The initial translation, while a huge job, is relatively straight forward: one
takes the English docbook files and translates each paragraph and header, one
by one. In the end one ends up with the same docbook files in your language.

Documentation updates on the other hand are more challenging. Whenever the
English document is changed the only clue as to what has changed is in the git
logs. Git, while very powerful, is not very translator-friendly. It's
targeting a completely different use case.

For translations other tools exist. The best-known to us is gettext. This
works by creating a message catalog of all translatable strings with tooling
to help in translating them. Whenever an original string changes it is
relatively easy for the translator to figure out which string has changed and
make the necessary changes in the translation as well.

These two methods behave very differently in case of partially translated
documentation:

* With our old method only documentation that has been translated in available
in that language. Untranslated parts are not available at all.
* With the gettext method the full documentation is always presented to the
user. For parts that have been translated, this translation will be shown. For
parts that have not been translated, the original English text will be shown.

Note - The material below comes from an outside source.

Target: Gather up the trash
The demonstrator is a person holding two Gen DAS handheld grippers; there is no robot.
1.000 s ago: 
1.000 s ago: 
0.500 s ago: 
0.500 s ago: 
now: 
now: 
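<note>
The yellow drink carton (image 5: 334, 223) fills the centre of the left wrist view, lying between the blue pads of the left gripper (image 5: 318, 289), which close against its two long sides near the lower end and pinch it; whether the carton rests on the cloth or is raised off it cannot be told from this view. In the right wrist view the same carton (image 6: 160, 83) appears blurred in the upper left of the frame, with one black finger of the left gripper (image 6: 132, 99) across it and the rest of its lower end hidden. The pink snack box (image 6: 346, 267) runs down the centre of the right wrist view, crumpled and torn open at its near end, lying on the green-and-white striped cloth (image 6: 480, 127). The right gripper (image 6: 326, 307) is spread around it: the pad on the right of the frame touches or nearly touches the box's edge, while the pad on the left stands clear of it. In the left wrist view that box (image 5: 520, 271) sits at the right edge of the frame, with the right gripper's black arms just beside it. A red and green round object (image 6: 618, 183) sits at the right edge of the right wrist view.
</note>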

Also in the old method documentation doesn't move unless a translator makes
modifications. In the gettext method the translation may change whenever the
English original changes. And even a simple change of punctuation would hide a
translation from the end user (at least that's what happened in our current
Italian translation, which is based on the gettext method).

I honestly don't know which end result is preferred by non-English speaking
end users. Perhaps we should poll for this in our non-English mailing lists.

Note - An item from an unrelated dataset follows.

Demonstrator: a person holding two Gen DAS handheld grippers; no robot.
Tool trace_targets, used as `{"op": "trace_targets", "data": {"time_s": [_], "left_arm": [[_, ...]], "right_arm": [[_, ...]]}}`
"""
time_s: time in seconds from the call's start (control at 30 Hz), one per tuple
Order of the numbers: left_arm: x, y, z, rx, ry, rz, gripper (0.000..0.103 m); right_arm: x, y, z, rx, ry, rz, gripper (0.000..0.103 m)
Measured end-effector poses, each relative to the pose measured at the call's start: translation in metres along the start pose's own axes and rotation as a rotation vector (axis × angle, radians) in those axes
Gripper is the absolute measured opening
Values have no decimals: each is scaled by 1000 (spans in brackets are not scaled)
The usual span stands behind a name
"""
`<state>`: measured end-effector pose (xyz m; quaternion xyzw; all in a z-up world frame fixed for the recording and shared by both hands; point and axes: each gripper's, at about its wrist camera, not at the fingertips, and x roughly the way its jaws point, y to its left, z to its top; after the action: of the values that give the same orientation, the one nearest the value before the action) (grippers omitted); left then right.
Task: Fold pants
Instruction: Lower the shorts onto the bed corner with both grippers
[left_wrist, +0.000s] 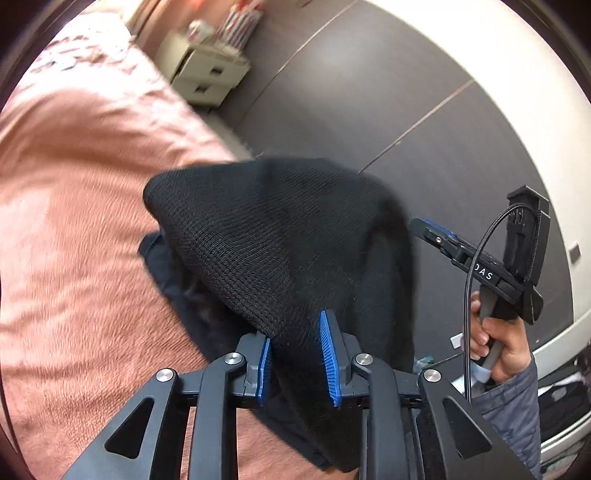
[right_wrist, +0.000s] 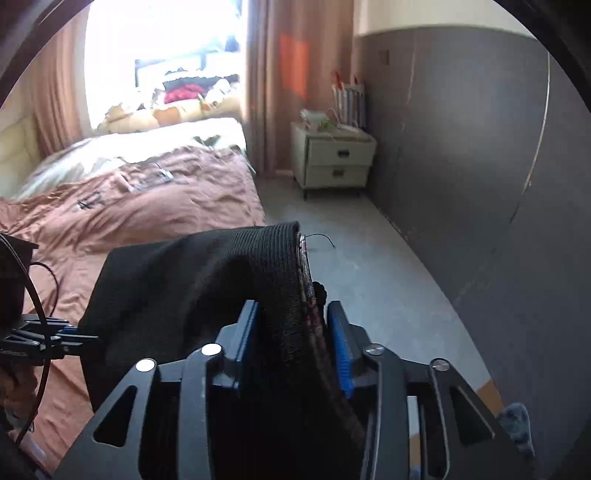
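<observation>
The black knit pants (left_wrist: 266, 236) hang lifted above the pink bed (left_wrist: 74, 221). My left gripper (left_wrist: 295, 354) is shut on one part of the ribbed waistband, which bulges up between its blue pads. My right gripper (right_wrist: 291, 343) is shut on another part of the pants (right_wrist: 192, 280), at a thick folded band edge. The right gripper also shows in the left wrist view (left_wrist: 436, 232), held by a hand at the right. The left gripper shows in the right wrist view (right_wrist: 85, 338) at the left, clamped on the cloth. More black cloth trails down onto the bed.
A cream two-drawer nightstand (right_wrist: 334, 160) stands by the dark grey wall (right_wrist: 461, 147). Grey floor (right_wrist: 369, 266) runs between bed and wall. Pillows and clutter lie at the head of the bed (right_wrist: 166, 114) under a bright window.
</observation>
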<state>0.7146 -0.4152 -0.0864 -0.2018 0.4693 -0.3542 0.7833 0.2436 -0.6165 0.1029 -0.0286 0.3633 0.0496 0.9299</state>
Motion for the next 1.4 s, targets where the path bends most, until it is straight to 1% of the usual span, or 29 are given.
{"op": "trace_targets", "data": {"time_s": [0.03,0.07,0.13,0.2,0.27,0.33,0.4,0.5,0.6,0.63,0.67,0.7,0.77,0.83,0.9,0.97,1.07,1.13,1.3,1.4], "left_arm": [[1,6,-1,-9,2,-7,25],[1,10,-1,-19,2,-14,30],[-1,18,2,-46,-15,-23,37],[-2,21,9,-54,-30,-15,38],[-2,25,18,-70,-40,-27,39],[0,28,26,-80,-55,-15,39],[2,35,31,-88,-67,-5,39],[2,44,38,-110,-89,14,39],[4,53,42,-122,-120,49,39],[7,55,42,-121,-125,66,37],[12,56,43,-111,-118,82,30],[13,57,44,-102,-113,101,27],[15,60,44,-111,-114,129,26],[16,64,44,-129,-119,147,26],[16,66,47,-117,-116,168,26],[13,63,48,-103,-111,183,26],[6,63,47,-114,-116,192,26],[3,62,47,-107,-107,201,26],[-11,55,39,-65,-91,228,26],[-21,48,32,-56,-73,229,26]], "right_arm": [[3,-4,-4,23,18,-2,41],[2,-8,-9,46,21,0,41],[-8,-16,-18,74,9,-3,41],[-21,-22,-27,94,0,0,41],[-30,-25,-34,108,-13,33,41],[-42,-30,-44,123,-17,70,41],[-39,-26,-40,134,-16,96,41],[-30,-27,-50,149,-4,138,41],[-23,-27,-56,146,3,152,41],[-20,-27,-56,148,4,160,41],[-17,-27,-58,146,5,162,41],[-15,-27,-58,146,6,156,41],[-14,-27,-58,145,-2,152,41],[-14,-29,-52,164,-32,165,41],[-15,-33,-45,184,-65,184,41],[-10,-30,-41,180,-61,201,41],[1,-25,-40,127,-6,174,41],[7,-23,-45,101,13,148,41],[2,-39,-57,109,47,107,41],[-7,-48,-64,127,82,86,41]]}}
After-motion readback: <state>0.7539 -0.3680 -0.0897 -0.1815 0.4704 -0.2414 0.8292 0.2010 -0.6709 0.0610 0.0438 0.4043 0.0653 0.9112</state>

That's what we have now and I think we should be able to do better. Both for
our translators as for our end users.

In the light of the upcoming major rework of the guide, option one will end in
a lot of translator frustration. Translators will be required to interpret git
logs and diffs to learn what has happened. As said, git is not a very good
tool for non-developers to deal with.

So I'm inclined to look for improvements in the gettext method.

For the direct issues mentioned above:
1. losing translations on something as simple as a punctuation change.
We could avoid this by not running gettext extraction automatically. In a way
that would make the gettext method a hybrid between the two methods. The
workflow would become:
a. a translator runs gettext
b. the translator looks for new/changes text and updates the translation.
c. this will be used from now on
d. until the translator reruns gettext.
=> technical note, this really means we should copy/cache the original English
documentation for each language we support. This copy/cache should only be
updated on request of the translator.
The advantages of this approach are
* all of gettext tooling is available to support the translator
* the translated documentation the end user sees will always be what the
translator intended and never change automatically behind the translator's
back.
Drawbacks:
* if the translation was not complete, there will be English parts in there
still.
* translator needs to be aware of the requirement to rerun gettext (or more
precisely to update the copy/cache)

Another approach would be to tweak gettext behaviour to not hide slightly
altered (fuzzy) translations.

2. The presence of English text in partially translated documentation
We could again wrap around gettext and filter out untranslated parts. That may
give odd results though so I wouldn't recommend it.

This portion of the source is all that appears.